Copious evidence price determines long-term performance

The problem, it seems, is that in spite of copious evidence that cost is a primary determinant of long-term performance, many advisors don’t seem to think too much about it.  To repeat: there are a number of possible explanations for this phenomenon, but the real question, in my opinion, is: “what are you, as a client of an advisor who might have this attitude, going to do about it?”

My suggestion to you: confront your advisor with facts and demand that product recommendations be made that feature:

  • Suitability;
  • Transparency (how much does this cost?); and
  • Reasonable Cost

If an advisor cannot (or will not) meet these simple criteria, then you, the client, will have probable cause to suspect that your advisor is among the many “misguided” advisors out there who have attitudinal biases that cloud their judgement.  The narrative seems to be something like; “paying extra to trade securities makes sense because the trading activity is the only way that one can ‘beat’ the market.”  The logic may be fine as far as it goes, but the premise is flawed. Consider this: the only way you can win a lottery is to buy a ticket.  Does that mean that buying lottery tickets is a sensible thing to do?

The arithmetic of active management

Nearly 30 years ago, Nobel Prize winner William F. Sharpe wrote a simple paper called “The Arithmetic of Active Management.” In it, he showed that the average actively-managed dollar MUST underperform the average passively-managed dollar.  He did this in about two pages using basic logic using grade-school math concepts.  His explanation is simple, clear, elegant … and devastating to those who recommend spending extra money to try to boost returns.

Let’s say a market has a long-term historical return of 8%.  If there were a number of managers who were trading stocks in that market, some would do better and others would do worse.  The process is zero-sum because they are trading with one another.  In other words, trading does not create wealth and it does not destroy wealth: it merely re-distributes wealth.  Those who gain do so at the direct expense of those who lose.

The outcome of this collective performance exercise would be equal to the market average MINUS the costs incurred.  If the average cost was 1.2% (which is about what a standard actively-managed F Class mutual fund costs these days), then the expected outcomes would be more or less normally distributed around the 8% average and then skewed to the left (i.e., made to be lower) by the amount of fees.  The average return would be about 6.8%.
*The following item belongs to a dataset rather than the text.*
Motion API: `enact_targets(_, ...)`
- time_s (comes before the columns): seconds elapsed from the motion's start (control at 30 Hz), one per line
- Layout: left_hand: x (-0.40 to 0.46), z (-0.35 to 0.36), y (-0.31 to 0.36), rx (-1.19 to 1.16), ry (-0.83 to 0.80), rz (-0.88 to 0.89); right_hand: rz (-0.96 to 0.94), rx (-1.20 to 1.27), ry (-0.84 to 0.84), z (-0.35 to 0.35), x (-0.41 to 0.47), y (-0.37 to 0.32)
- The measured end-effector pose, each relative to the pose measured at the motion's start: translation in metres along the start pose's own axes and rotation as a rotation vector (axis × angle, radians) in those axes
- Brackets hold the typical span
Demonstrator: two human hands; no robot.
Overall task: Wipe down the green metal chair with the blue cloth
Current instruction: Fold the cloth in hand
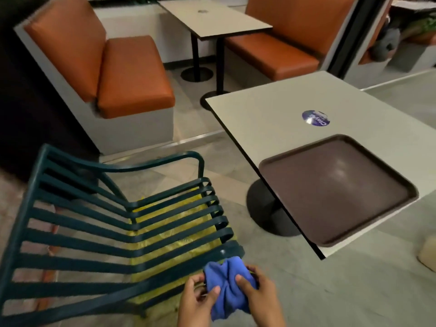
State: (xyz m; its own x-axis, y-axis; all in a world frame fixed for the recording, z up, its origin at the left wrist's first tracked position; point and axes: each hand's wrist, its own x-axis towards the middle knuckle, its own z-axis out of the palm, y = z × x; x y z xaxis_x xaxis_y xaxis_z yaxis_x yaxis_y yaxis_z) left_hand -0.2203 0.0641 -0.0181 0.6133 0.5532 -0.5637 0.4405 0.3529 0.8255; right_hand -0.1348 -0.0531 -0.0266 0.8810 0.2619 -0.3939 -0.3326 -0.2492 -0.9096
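Cloth (227,286) in both hands (236,300), tray (335,187) bare

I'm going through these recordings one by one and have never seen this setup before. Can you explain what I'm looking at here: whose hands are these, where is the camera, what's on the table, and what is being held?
There is no machine here: a person does the work with bare hands. The single picture comes from a wide-angle camera worn on the person's head, looking forward and down, so the straight edges look bent.

At the bottom, the left hand and the right hand both grip a bunched blue cloth, held just off the front edge of the green metal chair, whose seat and back are slats.

To the right stands a pale table carrying a brown tray, which looks empty, and a round blue sticker. Behind are orange cushioned benches and a second table.

Whether the cloth touches the chair yet, I cannot tell.
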Motion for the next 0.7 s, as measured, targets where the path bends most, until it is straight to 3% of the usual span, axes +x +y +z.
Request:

My new book, “STANDUP to the Financial Services Industry”, I explain all this (and much more) in greater detail.  I also provide links to papers that you can use when confronting your advisor:  including the Sharpe paper referenced here.  While I admit that I am interested in learning why advisors have misguided beliefs, I am much more interested in helping consumers find ways to overcome them.

John DeGoey, CIM, CFP, FP Canada™ Fellow, is a Portfolio Manager with Toronto-based Wellington-Altus Private Wealth Inc. This blog originally appeared on the firm’s “Newswire” site on July 22, 2020 and is republished on the Hub with permission.

2 thoughts on “Cost Matters: But does your Advisor care?

  1. Well written … I am a retired Banker / Corporate Finance guy who has been studying investing for a number of years. I have come to the conclusion that the industry is largely a commodity service. Skimming fees regularly off your personal investment capital makes no sense, but this model is well entrenched. Advisors should simply charge fees like other professionals … lawyers, tax accountants, etc. It is very challenging to get people to understand how expensive and wrong this pricing model is. 30 years of investment fees will be the largest single expense many people have over their lifetime! And they don’t even know it!!

    Bob

  2. Thank God found something that could tell me the difference between all these funds. Its already so complicated online articles make it even more difficult. Finally found something worthy of reading.